### Instructions for the task:
In the records below, locate the line containing "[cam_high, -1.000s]", then output that line and all later lines exactly, through the last one.

Stored data
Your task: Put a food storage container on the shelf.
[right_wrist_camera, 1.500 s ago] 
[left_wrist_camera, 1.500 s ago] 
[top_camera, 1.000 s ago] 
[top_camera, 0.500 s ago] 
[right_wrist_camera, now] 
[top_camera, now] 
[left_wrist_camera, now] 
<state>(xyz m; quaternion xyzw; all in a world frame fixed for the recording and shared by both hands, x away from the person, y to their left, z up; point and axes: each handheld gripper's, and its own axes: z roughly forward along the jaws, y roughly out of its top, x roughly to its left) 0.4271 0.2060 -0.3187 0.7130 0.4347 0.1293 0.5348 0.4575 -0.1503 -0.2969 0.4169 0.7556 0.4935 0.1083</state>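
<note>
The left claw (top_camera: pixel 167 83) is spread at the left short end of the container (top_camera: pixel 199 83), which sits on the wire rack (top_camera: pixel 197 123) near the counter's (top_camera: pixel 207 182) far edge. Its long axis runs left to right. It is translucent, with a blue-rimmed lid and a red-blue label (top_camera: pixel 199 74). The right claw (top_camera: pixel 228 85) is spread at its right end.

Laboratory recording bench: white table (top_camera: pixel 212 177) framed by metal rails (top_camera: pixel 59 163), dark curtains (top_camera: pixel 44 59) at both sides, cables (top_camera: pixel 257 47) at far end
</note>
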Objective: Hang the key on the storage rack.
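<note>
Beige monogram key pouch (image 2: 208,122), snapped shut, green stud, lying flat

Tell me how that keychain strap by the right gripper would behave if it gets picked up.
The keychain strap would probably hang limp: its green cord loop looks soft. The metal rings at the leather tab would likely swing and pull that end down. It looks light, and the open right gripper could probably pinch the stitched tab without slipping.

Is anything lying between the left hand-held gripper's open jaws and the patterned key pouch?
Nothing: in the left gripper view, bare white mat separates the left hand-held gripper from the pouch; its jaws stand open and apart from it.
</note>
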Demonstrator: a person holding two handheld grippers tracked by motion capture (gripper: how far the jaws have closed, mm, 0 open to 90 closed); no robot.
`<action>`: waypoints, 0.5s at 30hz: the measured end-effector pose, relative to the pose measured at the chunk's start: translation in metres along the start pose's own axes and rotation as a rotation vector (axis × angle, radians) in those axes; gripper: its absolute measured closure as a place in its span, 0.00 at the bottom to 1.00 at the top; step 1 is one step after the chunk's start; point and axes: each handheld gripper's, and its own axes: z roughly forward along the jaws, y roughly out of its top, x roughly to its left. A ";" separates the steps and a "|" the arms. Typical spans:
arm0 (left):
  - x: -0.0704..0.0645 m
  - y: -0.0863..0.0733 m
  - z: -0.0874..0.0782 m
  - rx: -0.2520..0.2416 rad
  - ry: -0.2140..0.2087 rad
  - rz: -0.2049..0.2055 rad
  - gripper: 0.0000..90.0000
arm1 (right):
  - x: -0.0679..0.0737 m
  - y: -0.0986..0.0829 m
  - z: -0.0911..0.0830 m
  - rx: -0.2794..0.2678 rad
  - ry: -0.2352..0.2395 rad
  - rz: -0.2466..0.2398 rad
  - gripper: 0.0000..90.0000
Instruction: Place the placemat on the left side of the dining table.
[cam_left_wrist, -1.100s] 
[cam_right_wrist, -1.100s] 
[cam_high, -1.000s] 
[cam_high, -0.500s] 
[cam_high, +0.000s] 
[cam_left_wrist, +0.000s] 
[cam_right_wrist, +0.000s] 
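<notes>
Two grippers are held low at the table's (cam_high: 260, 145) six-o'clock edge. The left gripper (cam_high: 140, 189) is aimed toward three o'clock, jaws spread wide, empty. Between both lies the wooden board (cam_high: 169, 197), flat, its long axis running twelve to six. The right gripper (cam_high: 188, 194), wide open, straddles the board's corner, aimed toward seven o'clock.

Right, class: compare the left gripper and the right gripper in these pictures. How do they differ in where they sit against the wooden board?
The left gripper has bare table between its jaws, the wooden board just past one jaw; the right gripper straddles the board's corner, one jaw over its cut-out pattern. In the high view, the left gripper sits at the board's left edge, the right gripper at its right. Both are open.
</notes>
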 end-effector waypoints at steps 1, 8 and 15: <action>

### Answer to the problem:
[cam_high, -1.000s] 
[cam_high, -0.500s] 
[cam_high, +0.000s] 
[cam_left_wrist, +0.000s] 
[cam_right_wrist, +0.000s] 
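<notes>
Two grippers are held low at the table's (cam_high: 260, 145) six-o'clock edge. The left gripper (cam_high: 140, 189) is aimed toward three o'clock, jaws spread wide, empty. Between both lies the wooden board (cam_high: 169, 197), flat, its long axis running twelve to six. The right gripper (cam_high: 188, 194), wide open, straddles the board's corner, aimed toward seven o'clock.

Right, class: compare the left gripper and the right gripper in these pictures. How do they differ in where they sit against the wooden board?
The left gripper has bare table between its jaws, the wooden board just past one jaw; the right gripper straddles the board's corner, one jaw over its cut-out pattern. In the high view, the left gripper sits at the board's left edge, the right gripper at its right. Both are open.
</notes>
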 end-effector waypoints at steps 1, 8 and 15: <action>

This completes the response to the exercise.